– Клара… – я сдавил ее нервно подрагивающее запястье.
Она нехотя разжала пальцы:
– Как знаешь… Но я бы на твоем месте туда не ходила.
– Может, я никуда и не пойду… – туманно заметил я.
– Вот и хорошо! Я и сама тебе скажу все, что тебе следует знать.
Продолжения не последовало. Поэтому я спросил:
– И? Что именно мне следует знать?
Клара поднялась со стула и, оглядевшись, прошептала мне в ухо:
– Верить ученым ни в коем случае нельзя. Ни в коем случае!
– Так ведь мы же с тобой ученые…
– Вот именно! Всё, иди. Больше тебе знать ничего и не надо. Не задавай никаких вопросов – я тебе рассказала достаточно.
«Ненормальная какая-то…» – подумалось мне.
С одной стороны, возможное сумасшествие шефа и Клары было для меня неким утешением – значит, не я один был в плену наваждений. Но с другой – что если безумие охватит всех? Будет ли мне это на руку? Сомнительно, сомнительно… До недавних пор безумным был мир, но не мы. Всеобщее сумасшествие способно было бы сделать его еще более безумным – кто знает, что еще в итоге нам могли запретить и что еще отобрать…
Я вернулся за свой стол, размышляя над этим вопросом. Маргенон все еще пялился в какой-то тетрадный листок – моего отсутствия он, похоже, не заметил.

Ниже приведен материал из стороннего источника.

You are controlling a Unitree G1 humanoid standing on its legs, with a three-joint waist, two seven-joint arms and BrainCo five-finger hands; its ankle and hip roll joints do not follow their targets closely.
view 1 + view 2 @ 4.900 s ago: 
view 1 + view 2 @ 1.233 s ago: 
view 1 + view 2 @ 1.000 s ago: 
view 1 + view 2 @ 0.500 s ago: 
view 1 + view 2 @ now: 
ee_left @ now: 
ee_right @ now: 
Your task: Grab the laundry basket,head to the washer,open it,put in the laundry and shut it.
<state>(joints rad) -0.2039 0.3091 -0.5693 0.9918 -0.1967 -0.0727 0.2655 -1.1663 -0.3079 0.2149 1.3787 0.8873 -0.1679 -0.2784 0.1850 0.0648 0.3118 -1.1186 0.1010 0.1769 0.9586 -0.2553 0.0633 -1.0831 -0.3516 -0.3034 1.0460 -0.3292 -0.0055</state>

– Всё в порядке: зря переживал, – сказал я ему, стараясь быть саркастичным.
Маргенон продолжил сидеть истуканом.
– Что зря переже… жевал? – Евгеша настороженно оторвался от пончика.
Розалита Георгиновна молча, но с умилением разглядывала меня. Я улыбнулся ей беспечной улыбкой. Евгеше же пожелал приятного аппетита. После этого все вернулись к своим делам.
Рабочую папку я открывать не стал, а отложил ее в сторону и достал из портфеля дневник. Некоторые листы его были вырваны и скомканы. Может быть, я пытался уничтожить свои записи? Как я ни пытался, но вспомнить хоть что-нибудь так и не смог – на меня словно нашло какое-то затмение.
– Розалита Георгиновна, скажите, а когда вы пришли на работу, я уже был здесь? – спросил я, пытаясь выяснить хоть что-то, по крайней мере – касательно отрезка времени, проведенного мною в Институте.
– Да, Федор Кассиопеевич…
Розалиту Георгиновну мой вопрос явно удивил, если и вовсе – не напугал. Дуги ее аккуратных бровей изогнулись «домиком», а глаза часто замигали.
– Скажите, а что я делал? – продолжил я, махнув рукой на свою репутацию.
– Ничего… – совсем упавшим голосом ответила Розалита Георгиновна.
– Совсем-совсем ничего?
– Сидели за столом, а в руках вот эту тетрадь держали. И листы везде валялись. Я вам листы с пола подняла, а вы даже не поздоровались…
– Вы меня, Розалита Георгиновна, за подобную бестактность простите: я ничего не помню.
– Ничего не… не помните?
– Совершенно ничего. А Маргенон тоже уже был здесь? – Я указал на фигуру по-прежнему погруженного в себя друга.
– Да, и Маргенон Властиславович пришел раньше меня. И он тоже будто не в себе. Вот… – Розалита Георгиновна беспомощно развела руками.
– Ясно.
В принципе за состояние Маргенона я не беспокоился. Для него впадать в продолжительное оцепенение – самое обычное дело: ему так легче думается. Поэтому я не придал этому особого значения, а занялся дневником: необходимо было разгладить и упорядочить листы. Нескольких листов не хватало. Ни в ящике стола, ни в корзине найти мне их так и не удалось. Это не столько расстроило меня, сколько обеспокоило: если они попали не в те руки, то при определенном желании мои записи можно было признать вполне крамольными. А впрочем, и без всякого такого желания: они крамольные и есть.
Вскоре мою возню с дневником прервал удивленный голос Маргешы:
– А!.. Вот и ты! Где ты был?
Он смотрел на меня непонимающим взглядом. Я поспешно убрал дневник обратно в портфель. При этом от меня не ускользнуло, что Маргенон не менее поспешно сунул в ящик стола тетрадный лист, всецело занимавший его внимание в течение последних двух часов.
– У шефа был… – не вдаваясь в подробности, ответил я.